TASK INSTRUCTIONS
Among the lines below, keep only those from the one containing "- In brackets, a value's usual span" through the one containing "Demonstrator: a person", and reproduce them exactly.

SOURCE DATA

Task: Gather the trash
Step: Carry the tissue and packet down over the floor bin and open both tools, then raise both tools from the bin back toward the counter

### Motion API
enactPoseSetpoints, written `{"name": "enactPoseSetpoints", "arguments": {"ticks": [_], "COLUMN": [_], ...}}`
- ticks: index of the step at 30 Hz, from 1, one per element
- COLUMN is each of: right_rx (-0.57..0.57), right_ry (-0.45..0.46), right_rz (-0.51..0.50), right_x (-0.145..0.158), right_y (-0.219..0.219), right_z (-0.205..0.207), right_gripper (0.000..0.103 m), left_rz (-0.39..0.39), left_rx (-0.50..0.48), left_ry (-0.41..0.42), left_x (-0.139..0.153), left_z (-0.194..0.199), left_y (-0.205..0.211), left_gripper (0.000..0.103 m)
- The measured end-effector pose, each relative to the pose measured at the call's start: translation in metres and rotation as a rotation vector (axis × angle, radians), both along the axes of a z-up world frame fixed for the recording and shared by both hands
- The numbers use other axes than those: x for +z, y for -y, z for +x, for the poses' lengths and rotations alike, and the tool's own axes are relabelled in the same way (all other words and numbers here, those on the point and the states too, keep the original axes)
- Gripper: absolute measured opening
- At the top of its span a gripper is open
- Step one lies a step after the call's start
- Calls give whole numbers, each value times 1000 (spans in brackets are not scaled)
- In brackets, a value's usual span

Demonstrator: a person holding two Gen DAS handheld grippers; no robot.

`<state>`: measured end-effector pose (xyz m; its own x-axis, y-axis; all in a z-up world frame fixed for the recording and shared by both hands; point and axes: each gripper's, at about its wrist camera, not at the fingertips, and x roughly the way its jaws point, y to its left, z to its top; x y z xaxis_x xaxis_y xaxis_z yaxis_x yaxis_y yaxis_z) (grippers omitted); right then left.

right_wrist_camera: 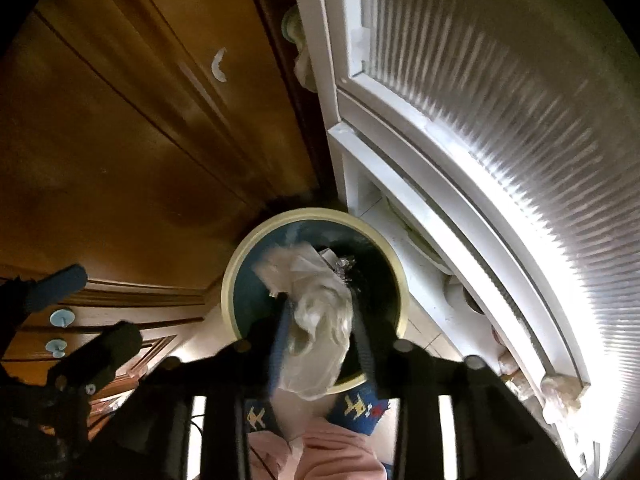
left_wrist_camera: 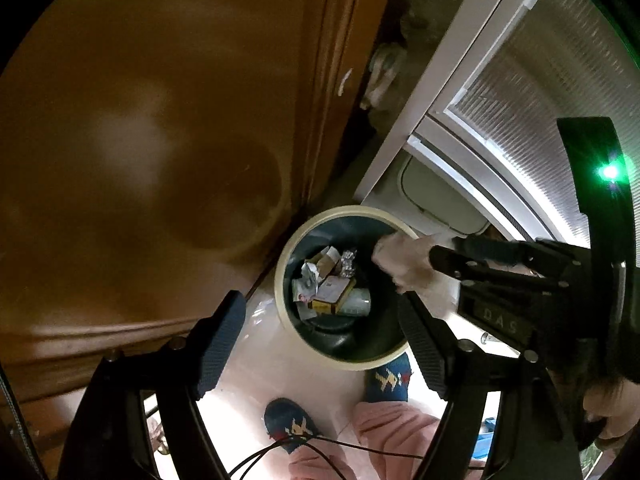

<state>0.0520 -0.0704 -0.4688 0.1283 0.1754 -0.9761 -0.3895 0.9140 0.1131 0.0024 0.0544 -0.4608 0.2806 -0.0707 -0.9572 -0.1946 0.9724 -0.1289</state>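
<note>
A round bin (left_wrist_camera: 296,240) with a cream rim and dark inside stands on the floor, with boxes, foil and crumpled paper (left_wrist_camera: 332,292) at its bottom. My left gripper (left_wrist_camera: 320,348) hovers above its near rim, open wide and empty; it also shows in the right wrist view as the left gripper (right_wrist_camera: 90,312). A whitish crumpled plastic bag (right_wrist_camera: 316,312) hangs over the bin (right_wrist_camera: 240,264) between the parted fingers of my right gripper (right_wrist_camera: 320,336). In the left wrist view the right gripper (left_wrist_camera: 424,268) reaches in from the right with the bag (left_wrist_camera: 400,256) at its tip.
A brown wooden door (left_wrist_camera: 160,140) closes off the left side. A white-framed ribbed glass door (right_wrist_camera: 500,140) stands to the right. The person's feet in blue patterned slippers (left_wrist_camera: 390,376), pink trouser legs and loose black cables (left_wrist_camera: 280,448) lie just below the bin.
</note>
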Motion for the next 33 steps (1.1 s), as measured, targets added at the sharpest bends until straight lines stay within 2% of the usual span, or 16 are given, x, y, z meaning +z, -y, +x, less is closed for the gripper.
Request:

YOUR RESPONSE
- In brackets, a value's usual span

Demonstrator: a person holding two Gen DAS handheld grippers; no robot.

What is written here forms the complete answer.